Keeping each line exactly as it is, output all of the records.

--

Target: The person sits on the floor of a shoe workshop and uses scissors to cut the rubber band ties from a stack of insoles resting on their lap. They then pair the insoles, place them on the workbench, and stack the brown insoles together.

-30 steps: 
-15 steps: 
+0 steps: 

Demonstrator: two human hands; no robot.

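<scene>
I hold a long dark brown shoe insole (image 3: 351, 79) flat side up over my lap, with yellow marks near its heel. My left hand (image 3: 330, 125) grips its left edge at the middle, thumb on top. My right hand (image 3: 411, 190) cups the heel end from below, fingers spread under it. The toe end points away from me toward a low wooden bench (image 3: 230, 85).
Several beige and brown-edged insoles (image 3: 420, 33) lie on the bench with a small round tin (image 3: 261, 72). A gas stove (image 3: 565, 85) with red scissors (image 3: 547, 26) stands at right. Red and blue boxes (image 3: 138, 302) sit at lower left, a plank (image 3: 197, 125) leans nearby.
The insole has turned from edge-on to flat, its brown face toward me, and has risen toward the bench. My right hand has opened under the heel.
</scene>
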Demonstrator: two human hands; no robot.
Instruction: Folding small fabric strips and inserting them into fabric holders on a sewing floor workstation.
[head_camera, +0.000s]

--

### Answer to this exercise
Target: The person sits on the floor of a shoe workshop and uses scissors to cut the rubber band ties from a stack of insoles resting on their lap. They then pair the insoles, place them on the workbench, and stack the brown insoles together.

-30 steps: 
-15 steps: 
+0 steps: 

Demonstrator: two human hands; no robot.

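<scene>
I hold a long dark brown shoe insole (image 3: 351, 79) flat side up over my lap, with yellow marks near its heel. My left hand (image 3: 330, 125) grips its left edge at the middle, thumb on top. My right hand (image 3: 411, 190) cups the heel end from below, fingers spread under it. The toe end points away from me toward a low wooden bench (image 3: 230, 85).
Several beige and brown-edged insoles (image 3: 420, 33) lie on the bench with a small round tin (image 3: 261, 72). A gas stove (image 3: 565, 85) with red scissors (image 3: 547, 26) stands at right. Red and blue boxes (image 3: 138, 302) sit at lower left, a plank (image 3: 197, 125) leans nearby.
The insole has turned from edge-on to flat, its brown face toward me, and has risen toward the bench. My right hand has opened under the heel.
</scene>
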Demonstrator: two human hands; no robot.
Instruction: Folding small fabric strips and inserting them into fabric holders on a sewing floor workstation.
[head_camera, +0.000s]

This output is now complete.